MuleSoft — Scatter Gather tips and tricks

Arun Dutta
The Mule Blog
Published in
4 min readMay 24, 2020

Scatter Gather is very well known routing event processor that we use to parallel process multiple business logic on the same given payload and then finally aggregate all the individually processed mule events into new mule event which is then passed on to the next component in the flow. It is an extremely useful component when you want to process a mule event simultaneously across multiple processors and there is no inter-dependency within data response coming from them.

While building several different workflows using the Scatter Gather component I came across some unique issues which I am going to discuss in this article.

Input Serialization issue

Problem

Usually it is very easy to pass a mule event to Scatter Gather component which it then splits and sends across a reference of it to all the parallel routes.

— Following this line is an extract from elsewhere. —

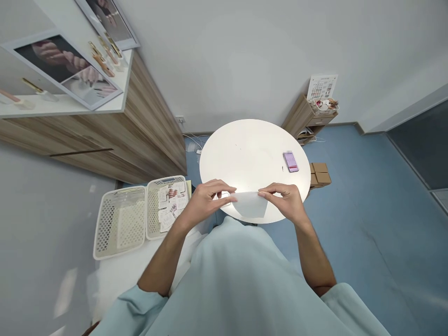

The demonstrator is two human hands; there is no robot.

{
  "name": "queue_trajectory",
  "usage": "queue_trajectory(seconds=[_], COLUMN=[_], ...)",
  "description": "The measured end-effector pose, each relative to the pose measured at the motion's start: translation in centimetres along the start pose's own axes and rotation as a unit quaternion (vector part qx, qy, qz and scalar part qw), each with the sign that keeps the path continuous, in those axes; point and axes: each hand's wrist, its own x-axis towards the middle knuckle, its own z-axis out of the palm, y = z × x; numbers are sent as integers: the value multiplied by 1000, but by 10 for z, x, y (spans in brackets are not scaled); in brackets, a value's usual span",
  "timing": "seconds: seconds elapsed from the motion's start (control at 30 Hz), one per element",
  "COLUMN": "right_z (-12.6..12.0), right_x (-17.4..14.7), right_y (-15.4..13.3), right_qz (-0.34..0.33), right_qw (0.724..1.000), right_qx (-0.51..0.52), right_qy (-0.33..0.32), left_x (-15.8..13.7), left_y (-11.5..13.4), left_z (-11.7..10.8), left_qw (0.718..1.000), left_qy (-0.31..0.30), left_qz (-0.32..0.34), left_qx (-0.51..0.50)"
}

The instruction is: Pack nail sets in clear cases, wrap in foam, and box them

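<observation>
A thin, whitish sheet (250, 205), paper or film, is stretched between my two hands over the near edge of the round white table (241, 140). My left hand (212, 198) pinches its upper left corner between thumb and fingers. At the upper right corner, my right hand (282, 198) pinches it in the same way. A small pale, outlined item (222, 199) shows between the left thumb and fingers; I cannot make out its kind. The sheet's lower part hangs toward my body.
A phone-like purple item (290, 161) lies on the table's right side. White baskets stand at left, one (121, 224) beside another (151, 210) holding printed cards (172, 205). A wooden cabinet (154, 116) is behind them. Cardboard boxes (320, 173) sit right of the table.
</observation>
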Motion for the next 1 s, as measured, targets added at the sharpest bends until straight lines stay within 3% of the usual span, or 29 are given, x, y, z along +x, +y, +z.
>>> queue_trajectory(seconds=[0.23,0.37,0.57,0.83,1.0], right_z=[16,22,11,-50,-81], right_x=[-8,-10,-4,18,35], right_y=[3,7,15,41,57], right_qz=[6,-1,-44,-20,-82], right_qw=[1000,1000,998,992,984], right_qx=[1,6,0,19,13], right_qy=[13,1,-50,-121,-156], left_x=[-9,-9,2,22,33], left_y=[-6,-2,6,20,31], left_z=[-17,-16,24,81,110], left_qw=[997,992,994,994,991], left_qy=[-45,-51,-45,26,60], left_qz=[-3,7,66,15,-26], left_qx=[55,113,76,104,117])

But under certain situations, there might be issues wherein the Scatter Gather component might be unable to accept the incoming data from the previous processor, especially if the previous component is a SFDC or SAP connector which pull data from respective external Cloud SaaS providers.

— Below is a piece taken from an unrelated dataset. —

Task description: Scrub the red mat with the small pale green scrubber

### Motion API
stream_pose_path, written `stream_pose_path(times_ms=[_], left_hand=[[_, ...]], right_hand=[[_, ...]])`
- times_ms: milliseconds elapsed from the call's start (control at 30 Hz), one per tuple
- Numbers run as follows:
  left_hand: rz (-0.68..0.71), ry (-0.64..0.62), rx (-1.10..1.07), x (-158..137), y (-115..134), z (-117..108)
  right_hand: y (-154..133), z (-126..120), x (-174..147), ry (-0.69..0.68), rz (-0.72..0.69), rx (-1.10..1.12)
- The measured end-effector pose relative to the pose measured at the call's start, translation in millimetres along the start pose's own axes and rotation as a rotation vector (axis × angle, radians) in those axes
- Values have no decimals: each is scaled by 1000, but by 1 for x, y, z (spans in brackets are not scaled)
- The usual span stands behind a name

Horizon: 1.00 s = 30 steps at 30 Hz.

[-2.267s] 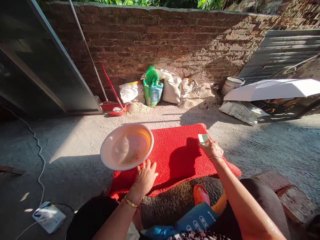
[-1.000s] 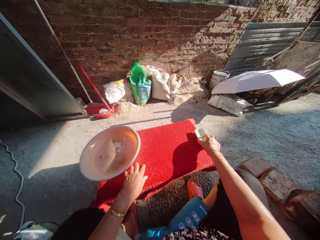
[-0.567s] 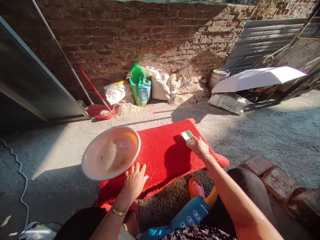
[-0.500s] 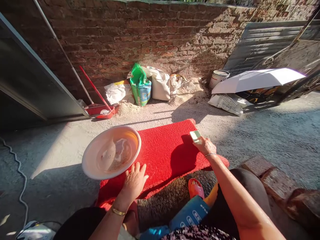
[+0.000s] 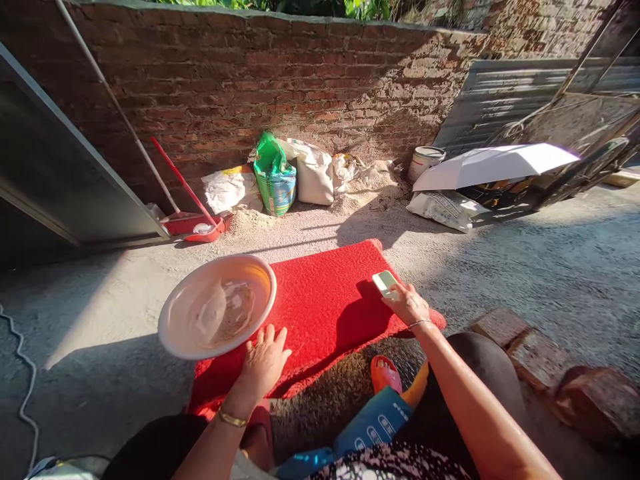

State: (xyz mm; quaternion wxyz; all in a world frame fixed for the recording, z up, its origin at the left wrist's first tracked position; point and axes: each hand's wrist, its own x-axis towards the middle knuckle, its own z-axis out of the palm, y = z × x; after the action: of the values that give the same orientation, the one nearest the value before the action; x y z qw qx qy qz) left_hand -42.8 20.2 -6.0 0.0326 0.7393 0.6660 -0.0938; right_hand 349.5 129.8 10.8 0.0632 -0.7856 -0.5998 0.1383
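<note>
A wet-looking red rug [image 5: 320, 287] lies spread out in front of my knees, its near edge hanging down. My left hand [image 5: 265, 360] rests on it with the fingers spread, close to the rim of a pale pink basin [image 5: 173, 333]. Cloudy water stands in the basin, which sits on the rug's left part. Toward the rug's right end, my right hand [image 5: 409, 305] grips a pale green rectangular block [image 5: 384, 283], which looks like a bar of soap. Its underside is hidden, so I cannot tell whether it touches the rug.
Along the brick wall [image 5: 200, 100] stand a green bag [image 5: 274, 177], a white sack [image 5: 315, 177] and a bucket [image 5: 425, 162]. A white umbrella [image 5: 495, 165] is at the right, a red dustpan [image 5: 213, 231] at the left. Bricks [image 5: 537, 357] lie beside my right knee.
The view has tilted up and shifted slightly, showing more greenery above the wall. My right hand with the block has come a little nearer to me on the rug. My left hand stays spread on it.
</note>
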Motion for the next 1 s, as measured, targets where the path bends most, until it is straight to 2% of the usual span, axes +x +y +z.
stream_pose_path(times_ms=[67, 133, 200, 300, 367, 600, 667, 767, 833, 1000], left_hand=[[-1, 26, -10, 0, 0, 2], [-5, 53, -7, 0, 0, 5], [-7, 60, 5, 1, -1, 7], [-7, 38, 13, 3, -2, 7], [-12, 21, 13, 3, -2, 5], [-31, 16, 15, 4, 1, 6], [-43, 27, 25, 4, 2, 9], [-43, 32, 35, 5, 2, 11], [-41, 36, 32, 4, 1, 12], [-23, 57, 16, 1, 0, 14]], right_hand=[[21, -13, 6, 25, 131, -56], [34, -19, 6, 44, 200, -79], [36, -15, 1, 40, 154, -46], [27, 0, -9, -5, -3, 49], [24, 5, -11, -27, -34, 78], [51, -11, -6, 57, 240, -49], [45, -8, -13, 47, 197, -34], [25, 3, -26, -18, 37, 12], [17, 6, -29, -46, -12, 13], [41, -7, -22, 31, 169, -91]])
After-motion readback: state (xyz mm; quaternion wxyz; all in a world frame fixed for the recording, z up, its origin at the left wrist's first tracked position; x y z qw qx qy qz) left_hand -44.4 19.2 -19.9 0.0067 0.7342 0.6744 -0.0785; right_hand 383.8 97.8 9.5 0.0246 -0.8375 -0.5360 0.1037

The above situation arises because the data retrieved is in a some non-compatible binary form and the Scatter Gather needs a serialized or stream data compatible to get past it. The flow below will start throwing errors during runtime.

Raw SFDC binary data will throw error when directly passed to Scatter Gather component

The SFDC connector version used is 9.7.10.

Solution

To solve this situation, you just need to add a dataweave script to serialize the data before entering the Scatter Gather and once the mule event is in route you have to de-serialize it (otherwise the downstream processors will not be able to parse the data as they expect binary format)

Corresponding DWL scripts

I have used json serialization , but any other mime-type should also work.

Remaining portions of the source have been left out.